On 16.1.2023 18.59, Ladislav Michl wrote:
Hi Mathias,
On Mon, Jan 16, 2023 at 04:22:11PM +0200, Mathias Nyman wrote:
From: Jimmy Hu <hhhuuu@xxxxxxxxxx>
When the host controller is not responding, all URBs queued to all
endpoints need to be killed. This can cause a kernel panic if we
dereference an invalid endpoint.
Fix this by using xhci_get_virt_ep() helper to find the endpoint and
checking if the endpoint is valid before dereferencing it.

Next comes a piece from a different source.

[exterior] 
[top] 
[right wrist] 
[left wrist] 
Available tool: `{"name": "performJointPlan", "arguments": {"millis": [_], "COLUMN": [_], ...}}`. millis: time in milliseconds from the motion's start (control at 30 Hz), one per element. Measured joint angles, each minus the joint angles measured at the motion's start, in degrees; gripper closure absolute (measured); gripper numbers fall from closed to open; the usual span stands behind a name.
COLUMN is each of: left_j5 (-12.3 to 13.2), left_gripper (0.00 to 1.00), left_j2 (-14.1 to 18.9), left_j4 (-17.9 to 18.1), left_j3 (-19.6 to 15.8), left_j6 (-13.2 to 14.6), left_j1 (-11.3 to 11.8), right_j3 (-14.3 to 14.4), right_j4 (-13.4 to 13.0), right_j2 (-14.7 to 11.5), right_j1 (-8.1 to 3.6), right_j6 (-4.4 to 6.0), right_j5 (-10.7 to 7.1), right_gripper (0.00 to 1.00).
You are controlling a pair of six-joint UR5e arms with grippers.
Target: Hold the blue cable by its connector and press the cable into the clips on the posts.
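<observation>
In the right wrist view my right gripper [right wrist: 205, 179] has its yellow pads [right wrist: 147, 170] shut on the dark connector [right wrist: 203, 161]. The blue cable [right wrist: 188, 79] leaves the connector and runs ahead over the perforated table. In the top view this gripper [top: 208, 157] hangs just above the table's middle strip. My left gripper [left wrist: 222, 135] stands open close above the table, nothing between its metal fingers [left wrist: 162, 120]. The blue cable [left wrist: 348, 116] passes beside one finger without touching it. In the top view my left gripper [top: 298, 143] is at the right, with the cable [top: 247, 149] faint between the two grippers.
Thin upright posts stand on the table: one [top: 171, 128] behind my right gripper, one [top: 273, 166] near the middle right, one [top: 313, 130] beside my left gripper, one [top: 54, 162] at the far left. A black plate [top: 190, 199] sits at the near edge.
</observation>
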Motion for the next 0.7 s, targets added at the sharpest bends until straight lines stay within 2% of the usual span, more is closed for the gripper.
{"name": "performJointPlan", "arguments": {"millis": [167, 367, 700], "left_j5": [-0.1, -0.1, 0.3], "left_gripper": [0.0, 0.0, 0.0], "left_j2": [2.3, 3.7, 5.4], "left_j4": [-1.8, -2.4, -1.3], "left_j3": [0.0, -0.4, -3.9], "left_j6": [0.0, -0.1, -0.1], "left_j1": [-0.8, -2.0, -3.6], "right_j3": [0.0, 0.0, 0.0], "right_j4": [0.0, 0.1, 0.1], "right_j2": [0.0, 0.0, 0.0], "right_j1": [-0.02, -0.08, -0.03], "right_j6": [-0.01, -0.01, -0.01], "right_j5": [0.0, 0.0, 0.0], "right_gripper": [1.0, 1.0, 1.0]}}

I'm a bit confused this goes in and even to stable. Let me quote your
own analysis from
Message-ID: <0fe978ed-8269-9774-1c40-f8a98c17e838@xxxxxxxxxxxxxxx>
On Thu, Dec 22, 2022 at 03:18:53PM +0200, Mathias Nyman wrote:
I think root cause is that freeing xhci->devs[i] and including rings isn't
protected by the lock, this happens in xhci_free_virt_device() called by
xhci_free_dev(), which in turn may be called by usbcore at any time
So xhci->devs[i] might just suddenly disappear
Patch just checks more often if xhci->devs[i] is valid, between every endpoint.
So the race between xhci_free_virt_device() and xhci_kill_endpoint_urbs()
doesn't trigger null pointer deref as easily.>
I believe the above is correct and even Jimmy was unable to verify your
later patch (3rd in this serie), which brings a question how could be this
patch tested. It just burns a bug a bit deeper and I do not think it is the
right approach.
As I said in a direct response to the original patch I think this is a valid fix
for older kernels where we used to unlock xhci->lock while giving back
URBs. Together with PATCH 3/7 the issue should be completely resolved.
For later kernels PATCH 3/7 should be enough by itself, but no harm in keeping this.
See Message-ID: <379b395f-b65c-96fe-7ecc-f18e3740b990@xxxxxxxxxxxxxxx>
Older kernels are all before v5.5 that lack commit
36dc01657b49 usb: host: xhci: Support running urb giveback in tasklet context.
I haven't been able to trigger this issue myself, but based on the report and finding in
the code I still think this the right approach. The internal testing this has been
through could only prove these patches (2/7 and 3/7) don't cause any additional issues.
If you think the analysis or solution is incorrect let me know, and we can come up with a
better one.
Thanks
Mathias